Деннис лучше воспринимал все на слух и предпочитал, чтобы ему сказывали сказки; приехав на ферму, он всегда спрашивал меня: "Есть у тебя новая сказка?" Я придумывала много всяких историй в его отсутствие. По вечерам он любил устроиться поуютнее, разбрасывал перед камином подушки, вместо дивана, я тоже усаживалась на пол, скрестив ноги — как положено Шахразаде! — и он выслушивал, не сводя с меня ясных глаз, длинные сказания от начала до конца. Запоминал он все лучше, чем я сама, и, бывало, когда в рассказе самым драматическим образом появлялся какой-то новый персонаж, он меня останавливал: "Этот человек уже умер в самом начале; впрочем, это не имеет значения."
Деннис учил меня латыни, приохотил к чтению Библии и греческих поэтов.
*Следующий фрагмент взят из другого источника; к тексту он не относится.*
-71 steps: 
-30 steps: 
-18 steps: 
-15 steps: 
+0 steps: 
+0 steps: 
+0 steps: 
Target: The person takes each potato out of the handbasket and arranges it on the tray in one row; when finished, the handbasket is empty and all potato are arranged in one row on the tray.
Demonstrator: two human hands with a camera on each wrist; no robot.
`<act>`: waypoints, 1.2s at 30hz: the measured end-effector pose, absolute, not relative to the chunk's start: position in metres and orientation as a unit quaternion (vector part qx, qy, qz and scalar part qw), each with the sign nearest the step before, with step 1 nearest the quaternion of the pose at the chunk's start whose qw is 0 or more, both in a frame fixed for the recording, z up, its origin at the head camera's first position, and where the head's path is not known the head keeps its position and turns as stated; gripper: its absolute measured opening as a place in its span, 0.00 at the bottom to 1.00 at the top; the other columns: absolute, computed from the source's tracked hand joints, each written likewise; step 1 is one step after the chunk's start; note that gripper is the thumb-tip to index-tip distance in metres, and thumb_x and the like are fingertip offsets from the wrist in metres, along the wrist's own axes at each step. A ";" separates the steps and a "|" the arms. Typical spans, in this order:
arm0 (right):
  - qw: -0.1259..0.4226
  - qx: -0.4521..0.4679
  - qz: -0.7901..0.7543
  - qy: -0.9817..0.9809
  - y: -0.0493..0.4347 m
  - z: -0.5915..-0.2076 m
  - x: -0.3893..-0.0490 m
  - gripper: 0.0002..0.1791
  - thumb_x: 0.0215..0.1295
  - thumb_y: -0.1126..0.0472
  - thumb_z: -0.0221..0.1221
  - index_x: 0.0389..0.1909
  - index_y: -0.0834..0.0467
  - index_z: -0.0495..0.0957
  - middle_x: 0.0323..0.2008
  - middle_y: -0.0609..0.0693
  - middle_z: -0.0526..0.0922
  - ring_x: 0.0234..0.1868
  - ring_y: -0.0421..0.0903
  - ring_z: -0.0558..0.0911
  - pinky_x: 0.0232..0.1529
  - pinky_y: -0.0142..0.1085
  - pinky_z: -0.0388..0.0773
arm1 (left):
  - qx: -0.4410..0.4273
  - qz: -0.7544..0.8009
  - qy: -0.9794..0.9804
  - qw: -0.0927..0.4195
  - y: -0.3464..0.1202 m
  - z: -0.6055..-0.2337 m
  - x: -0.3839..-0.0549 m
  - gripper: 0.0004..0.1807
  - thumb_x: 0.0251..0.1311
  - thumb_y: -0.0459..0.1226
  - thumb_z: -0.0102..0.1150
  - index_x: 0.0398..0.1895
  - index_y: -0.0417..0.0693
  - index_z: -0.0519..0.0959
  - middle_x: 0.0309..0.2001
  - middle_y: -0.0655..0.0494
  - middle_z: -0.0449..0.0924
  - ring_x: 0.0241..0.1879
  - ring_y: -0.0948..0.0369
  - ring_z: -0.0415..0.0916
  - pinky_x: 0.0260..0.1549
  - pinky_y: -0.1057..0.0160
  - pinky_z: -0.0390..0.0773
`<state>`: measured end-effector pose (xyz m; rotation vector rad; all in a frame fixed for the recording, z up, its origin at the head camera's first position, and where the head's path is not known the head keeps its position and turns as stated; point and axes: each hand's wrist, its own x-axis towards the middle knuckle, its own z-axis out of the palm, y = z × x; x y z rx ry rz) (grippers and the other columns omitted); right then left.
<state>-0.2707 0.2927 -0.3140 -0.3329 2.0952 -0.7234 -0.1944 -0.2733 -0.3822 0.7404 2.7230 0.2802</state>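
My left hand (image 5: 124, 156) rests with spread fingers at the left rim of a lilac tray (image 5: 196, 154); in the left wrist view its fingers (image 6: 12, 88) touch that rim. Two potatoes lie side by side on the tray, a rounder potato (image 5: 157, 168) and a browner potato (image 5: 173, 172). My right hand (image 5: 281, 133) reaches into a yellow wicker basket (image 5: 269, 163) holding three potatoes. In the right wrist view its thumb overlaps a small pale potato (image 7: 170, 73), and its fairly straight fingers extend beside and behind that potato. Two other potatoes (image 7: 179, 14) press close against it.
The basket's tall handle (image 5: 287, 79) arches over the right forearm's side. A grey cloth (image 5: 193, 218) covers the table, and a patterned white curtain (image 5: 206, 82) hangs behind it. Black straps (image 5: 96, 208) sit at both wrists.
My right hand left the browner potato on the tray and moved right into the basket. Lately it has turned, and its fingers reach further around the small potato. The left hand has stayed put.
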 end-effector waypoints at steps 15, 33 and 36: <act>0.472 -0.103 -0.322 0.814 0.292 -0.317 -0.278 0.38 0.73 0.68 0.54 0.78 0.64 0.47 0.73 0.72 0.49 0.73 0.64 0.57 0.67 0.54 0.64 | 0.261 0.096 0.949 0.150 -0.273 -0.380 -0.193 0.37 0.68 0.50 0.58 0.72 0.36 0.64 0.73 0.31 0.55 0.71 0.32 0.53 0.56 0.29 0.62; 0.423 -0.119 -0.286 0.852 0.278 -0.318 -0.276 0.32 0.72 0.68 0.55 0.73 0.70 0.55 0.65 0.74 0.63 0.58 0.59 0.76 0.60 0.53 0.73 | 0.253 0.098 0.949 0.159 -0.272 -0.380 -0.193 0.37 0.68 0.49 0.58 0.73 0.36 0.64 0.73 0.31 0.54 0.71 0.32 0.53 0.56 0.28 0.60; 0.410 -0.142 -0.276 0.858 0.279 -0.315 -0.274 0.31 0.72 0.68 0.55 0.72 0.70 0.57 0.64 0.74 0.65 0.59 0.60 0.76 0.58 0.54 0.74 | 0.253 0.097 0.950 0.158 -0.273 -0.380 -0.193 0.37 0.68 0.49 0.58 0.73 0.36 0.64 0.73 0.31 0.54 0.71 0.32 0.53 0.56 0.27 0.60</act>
Сам он знал наизусть многие места из Ветхого Завета и во все походы непременно брал с собой Библию, за что его очень уважали мусульмане.
От него же я получила в подарок граммофон. Я обрадовалась от всего сердца, и вся ферма как-то ожила. "И соловей в лесу, как звук твоей души..." Иногда Деннис приезжал неожиданно — я в это время была на кофейной плантации или на кукурузном поле — привозил новые пластинки, запускал граммофон, и когда я возвращалась верхом, уже на закате, мелодии струились мне навстречу в чистой вечерней прохладе, и я знала, что Деннис уже приехал, словно он сам, как это часто случалось, заливался веселым смехом, глядя на меня. Туземцам нравился граммофон, и обычно они собирались вокруг дома, слушая музыку; у некоторых моих домашних слуг уже были любимые мелодии, и когда кроме меня никого дома не было, они просили меня заводить им эту музыку. Забавно, что Каманте неизменно выбирал адажио из бетховенского концерта для фортепиано с оркестром до-мажор, но в первый раз, когда он меня просил поставить эту пластинку, он не без труда объяснил мне, какую музыку он хочет.
Все же у меня с Деннисом вкусы были разные. Мне хотелось слушать старинную музыку, а Леннис, словно оправдываясь перед нынешними временами за то, что он с ними не гармонирует, всегда предпочитал самые современные произведения искусства. Он любил слушать только самую авангардную музыку. "Конечно, я любил бы Бетховена, — говорил он, — если бы он не был так вульгарен."